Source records
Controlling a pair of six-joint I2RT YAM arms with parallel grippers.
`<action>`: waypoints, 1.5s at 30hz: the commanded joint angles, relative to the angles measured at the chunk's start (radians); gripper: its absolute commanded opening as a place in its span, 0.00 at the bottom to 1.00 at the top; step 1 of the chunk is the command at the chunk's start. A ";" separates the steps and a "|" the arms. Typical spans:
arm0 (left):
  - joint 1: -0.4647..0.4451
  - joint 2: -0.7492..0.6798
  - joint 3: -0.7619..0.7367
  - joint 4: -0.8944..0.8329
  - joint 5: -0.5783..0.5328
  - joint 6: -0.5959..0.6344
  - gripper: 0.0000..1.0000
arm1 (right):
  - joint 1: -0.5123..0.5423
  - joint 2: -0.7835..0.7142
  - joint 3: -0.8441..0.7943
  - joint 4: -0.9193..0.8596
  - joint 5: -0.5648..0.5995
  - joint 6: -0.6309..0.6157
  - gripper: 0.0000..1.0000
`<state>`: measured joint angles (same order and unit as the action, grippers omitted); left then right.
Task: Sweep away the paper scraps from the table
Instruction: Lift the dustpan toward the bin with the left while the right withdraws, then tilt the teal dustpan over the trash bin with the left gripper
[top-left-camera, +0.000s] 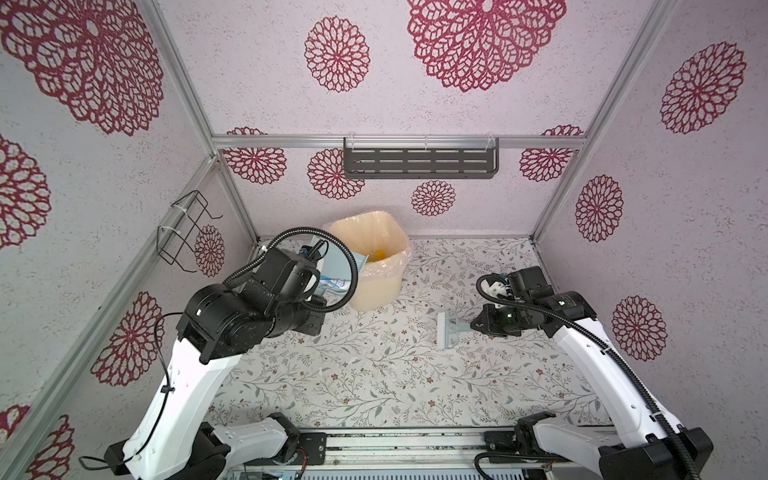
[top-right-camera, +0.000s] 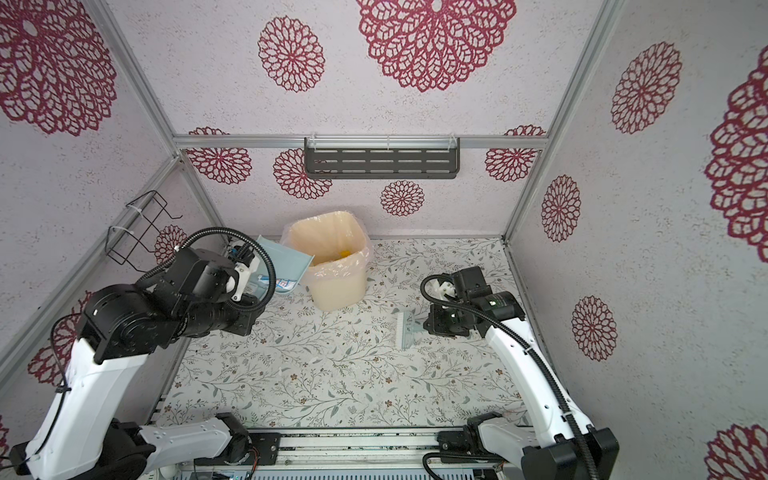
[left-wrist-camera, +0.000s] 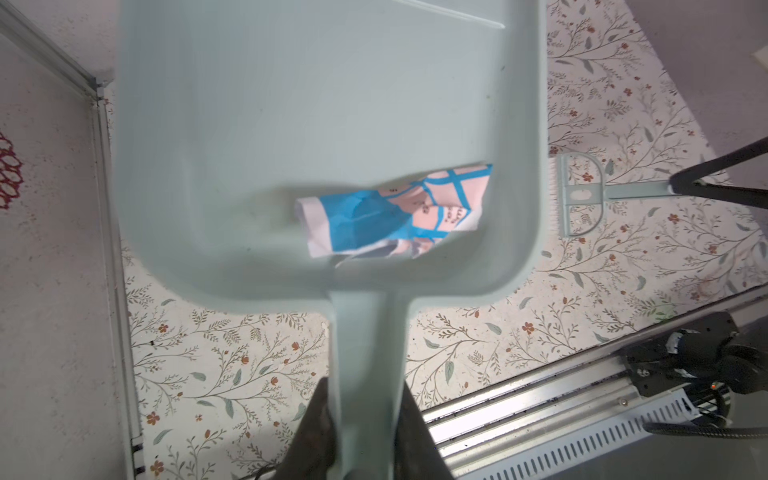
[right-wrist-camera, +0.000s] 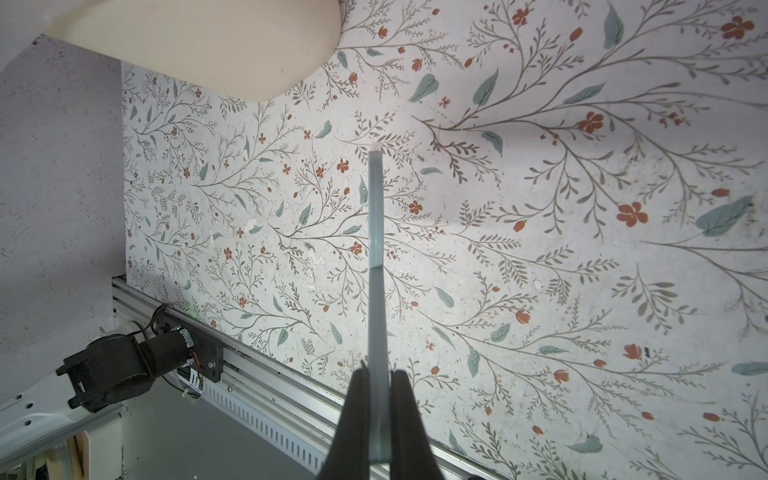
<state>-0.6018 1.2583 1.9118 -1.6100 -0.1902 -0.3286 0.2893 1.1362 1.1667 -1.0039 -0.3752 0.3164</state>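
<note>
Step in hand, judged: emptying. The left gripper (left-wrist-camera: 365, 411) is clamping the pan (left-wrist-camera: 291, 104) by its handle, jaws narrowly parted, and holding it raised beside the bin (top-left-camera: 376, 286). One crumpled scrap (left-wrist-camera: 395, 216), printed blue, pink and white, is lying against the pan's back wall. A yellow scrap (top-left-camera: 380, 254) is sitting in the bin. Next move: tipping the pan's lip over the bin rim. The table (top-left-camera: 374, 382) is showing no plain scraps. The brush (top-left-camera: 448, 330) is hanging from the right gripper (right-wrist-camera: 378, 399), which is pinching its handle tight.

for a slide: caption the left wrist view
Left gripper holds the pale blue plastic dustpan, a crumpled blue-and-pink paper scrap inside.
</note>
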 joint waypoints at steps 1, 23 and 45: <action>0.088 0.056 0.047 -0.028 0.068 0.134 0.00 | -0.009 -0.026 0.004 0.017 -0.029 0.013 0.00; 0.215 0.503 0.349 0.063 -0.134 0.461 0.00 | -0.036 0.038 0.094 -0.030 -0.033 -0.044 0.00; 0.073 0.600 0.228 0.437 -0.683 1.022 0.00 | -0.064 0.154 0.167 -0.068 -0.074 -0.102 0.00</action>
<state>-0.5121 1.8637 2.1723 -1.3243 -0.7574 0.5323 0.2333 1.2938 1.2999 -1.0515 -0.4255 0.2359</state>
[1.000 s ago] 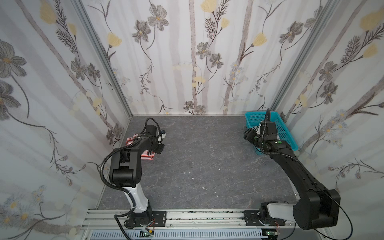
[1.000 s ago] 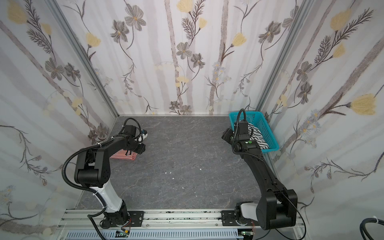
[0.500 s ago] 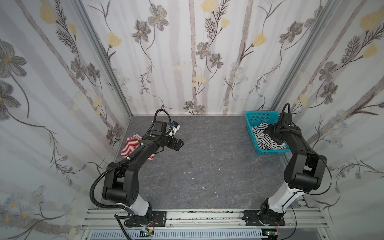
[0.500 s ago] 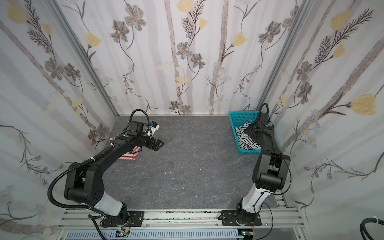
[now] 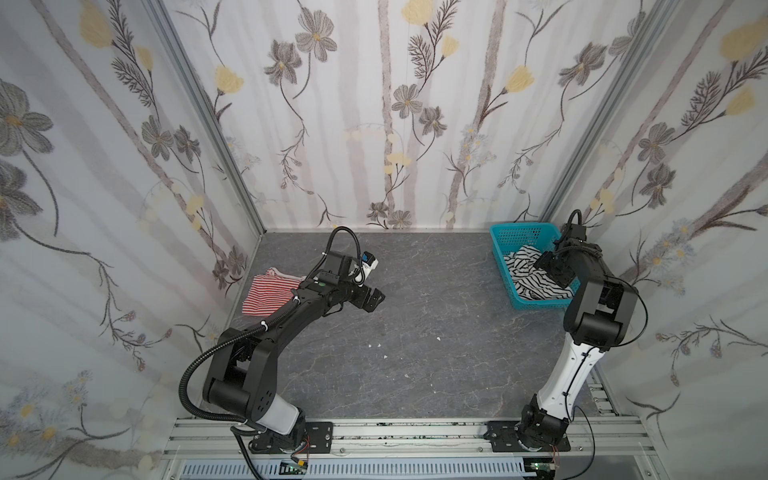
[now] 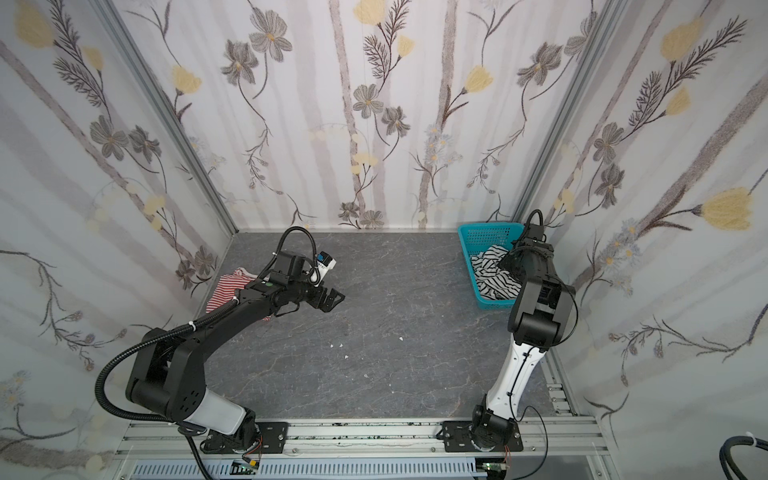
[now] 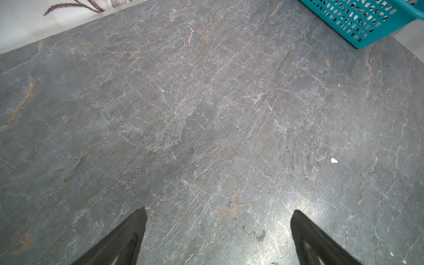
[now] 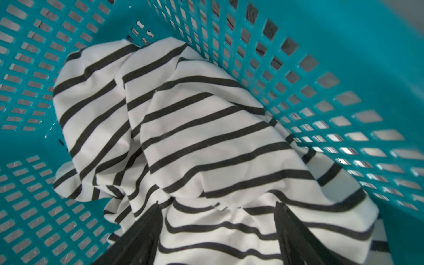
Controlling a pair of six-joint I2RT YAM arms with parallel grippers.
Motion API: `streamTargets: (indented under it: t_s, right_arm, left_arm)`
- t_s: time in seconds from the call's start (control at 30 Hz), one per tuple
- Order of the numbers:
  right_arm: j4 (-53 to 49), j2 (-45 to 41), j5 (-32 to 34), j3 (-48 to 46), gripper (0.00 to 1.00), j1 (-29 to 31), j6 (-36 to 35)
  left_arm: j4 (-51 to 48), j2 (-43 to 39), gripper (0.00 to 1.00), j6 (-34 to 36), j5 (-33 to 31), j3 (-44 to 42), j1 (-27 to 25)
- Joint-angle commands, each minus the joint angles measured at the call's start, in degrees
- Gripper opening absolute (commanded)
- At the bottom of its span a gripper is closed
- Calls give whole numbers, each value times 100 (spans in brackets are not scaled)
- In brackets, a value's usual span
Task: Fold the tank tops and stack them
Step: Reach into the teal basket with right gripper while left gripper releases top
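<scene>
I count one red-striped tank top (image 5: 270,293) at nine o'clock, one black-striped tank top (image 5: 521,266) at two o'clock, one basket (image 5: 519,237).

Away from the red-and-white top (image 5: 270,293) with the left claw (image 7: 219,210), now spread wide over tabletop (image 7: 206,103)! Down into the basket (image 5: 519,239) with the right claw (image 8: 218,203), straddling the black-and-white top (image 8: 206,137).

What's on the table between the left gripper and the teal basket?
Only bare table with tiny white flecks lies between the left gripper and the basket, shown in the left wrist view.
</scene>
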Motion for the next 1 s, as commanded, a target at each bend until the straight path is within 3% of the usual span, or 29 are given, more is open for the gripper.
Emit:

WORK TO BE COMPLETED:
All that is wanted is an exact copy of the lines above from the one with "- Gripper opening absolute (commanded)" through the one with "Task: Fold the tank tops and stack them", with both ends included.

SOLUTION FOR THIS PROBLEM:
- Gripper opening absolute (commanded)
- At the bottom of its span a gripper is closed
- Calls give whole numbers, each value times 100 (spans in brackets are not scaled)
- In brackets, a value's usual span
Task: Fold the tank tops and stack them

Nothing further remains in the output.